Thursday, May 22, 2008

A Broken Heart...

I weep as I write tonight....my heart is broken.....I just don't understand. Scripture tells me when I don't understand, God does and I must trust in Him. I'm helpless. And as a human being, that makes me vulnerable and to be honest, angry. Dear God help me to realize You are never surprised and all your ways are perfect. I have no words that could ever comfort the Chapman family at this time in their lives. Struggles in my life and even tragedies that I've experienced seem to pale in comparison to the grief they feel today. As I sit and ponder the days ahead for this family, I recall the words to so many songs that Steven has written that are so appropriate for a time such as this. God truly has blessed him with the ability to communicate God's love and grace. He has ministered to me in so many difficult times in my life. This family needs our prayers and support more than ever before. It's time for me to be diligent in prayer and beseech the Father on their behalf. Lord, help me to pray....constantly....for this family.

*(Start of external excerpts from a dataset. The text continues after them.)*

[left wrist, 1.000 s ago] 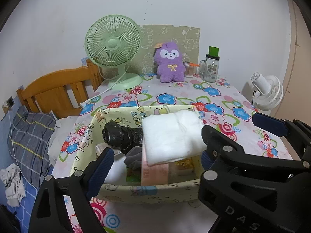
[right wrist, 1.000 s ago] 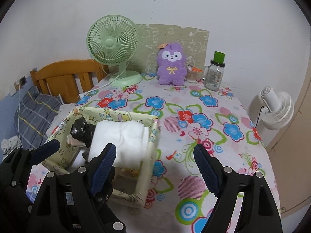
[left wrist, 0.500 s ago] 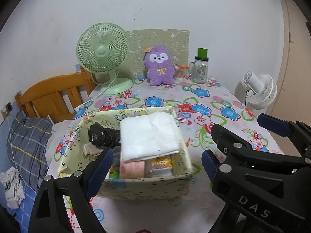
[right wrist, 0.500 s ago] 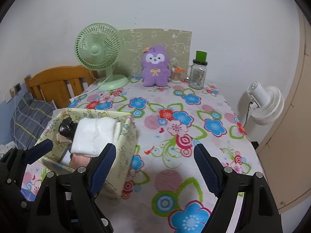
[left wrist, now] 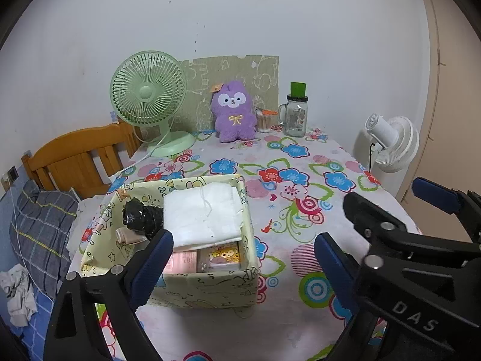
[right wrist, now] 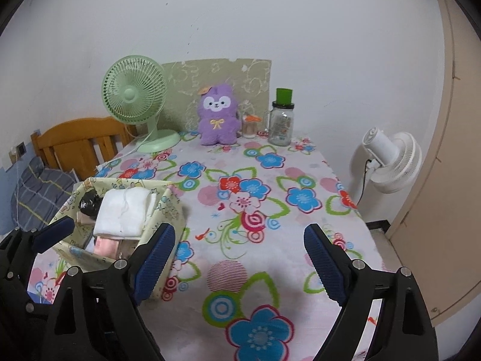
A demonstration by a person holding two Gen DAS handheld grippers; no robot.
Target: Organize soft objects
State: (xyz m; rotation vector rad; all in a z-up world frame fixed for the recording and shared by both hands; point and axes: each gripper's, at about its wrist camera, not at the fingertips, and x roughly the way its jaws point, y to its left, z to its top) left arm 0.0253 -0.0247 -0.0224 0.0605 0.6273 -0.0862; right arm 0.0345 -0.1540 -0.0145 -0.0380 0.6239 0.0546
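Note:
A yellow patterned fabric box (left wrist: 210, 288) (right wrist: 171, 207) stands at the table's near left. In it lie a folded white cloth (left wrist: 204, 213) (right wrist: 123, 213), a black crumpled bag (left wrist: 141, 218) (right wrist: 88, 203) and pink packets (left wrist: 186, 263). A purple plush toy (left wrist: 234, 111) (right wrist: 218, 118) sits upright at the far edge. My left gripper (left wrist: 243, 263) is open and empty, held back from the box's near side. My right gripper (right wrist: 239, 258) is open and empty above the flowered tablecloth (right wrist: 255, 198), right of the box.
A green desk fan (left wrist: 150, 99) (right wrist: 135, 99) stands at the far left, a glass jar with green lid (left wrist: 296, 111) (right wrist: 282, 120) at the far right. A white fan (left wrist: 393, 144) (right wrist: 390, 162) stands off the table's right. A wooden chair (left wrist: 78, 156) and bedding are at left.
Both grippers have pulled back and up from the box, so it looks smaller and more of the table shows. The box and its contents have not moved.

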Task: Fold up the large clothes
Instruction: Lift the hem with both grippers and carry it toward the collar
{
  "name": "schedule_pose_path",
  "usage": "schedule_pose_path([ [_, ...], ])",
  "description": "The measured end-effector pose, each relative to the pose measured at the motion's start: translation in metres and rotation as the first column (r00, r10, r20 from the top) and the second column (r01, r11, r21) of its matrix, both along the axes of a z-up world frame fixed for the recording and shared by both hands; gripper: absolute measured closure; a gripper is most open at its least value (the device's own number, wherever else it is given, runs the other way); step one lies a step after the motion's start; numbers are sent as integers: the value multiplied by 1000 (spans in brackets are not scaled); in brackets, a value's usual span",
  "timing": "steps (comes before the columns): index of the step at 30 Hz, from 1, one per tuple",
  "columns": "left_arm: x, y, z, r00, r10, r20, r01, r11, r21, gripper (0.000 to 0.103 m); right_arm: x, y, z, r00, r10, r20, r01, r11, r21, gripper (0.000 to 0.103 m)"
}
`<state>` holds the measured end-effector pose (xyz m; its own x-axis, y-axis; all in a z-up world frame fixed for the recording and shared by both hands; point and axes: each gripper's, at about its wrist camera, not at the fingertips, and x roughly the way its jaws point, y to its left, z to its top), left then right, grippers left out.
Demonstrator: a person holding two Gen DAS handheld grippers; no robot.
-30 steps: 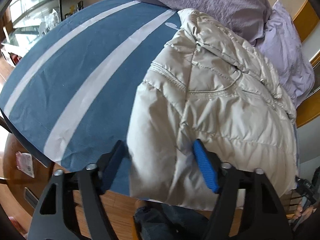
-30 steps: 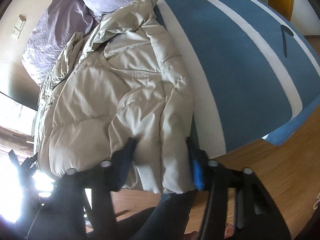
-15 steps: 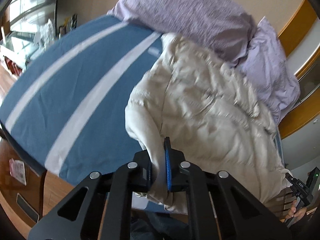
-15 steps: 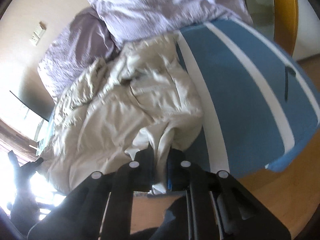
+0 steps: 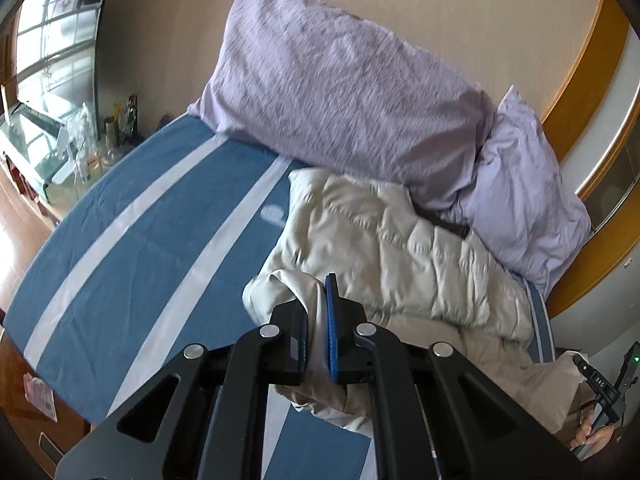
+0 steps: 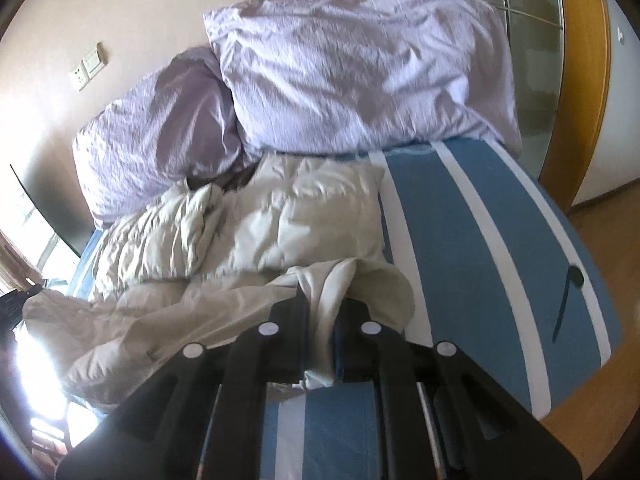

To the Chapman Family: Our family loves you! We've never met you yet we feel as if we know you. You have been so open and honest in your ministry. Our daughter Shaohannah would not be ours had it not been for you. Yes, we named her after your daughter...we prayed you wouldn't mind. Only the safe and loving arms of Jesus can minister to you during the days ahead. We will "carry you to Him on our knees". Your precious Maria has now met my sister, Kelley. She was called home to be with Jesus at 18. I know they are having sweet communion with each other in the presence of Jesus.

Oh, how I long for heaven...........

2 comments:

KSH said...

My heart won't stop hurting. I will pray for them too tonight as go to Our Awesome Lord in prayer. I just read a great passage from Max Lucado. He said even through the trials and tribulations try not to be discouraged. Because in times such as these; OH HOW WE CAN EXPERIENCE HIM! Tears are shedding for you and the Chapmans. Love in Christ-KSH

Deanna said...

It is still unbelievable. They have been constantly on my mind since I heard the news. I guess that is God's way of reminding me to pray a hedge of strength around them. I cannot imagine what they are going through, but then again no parent can... that is why they are called nightmares.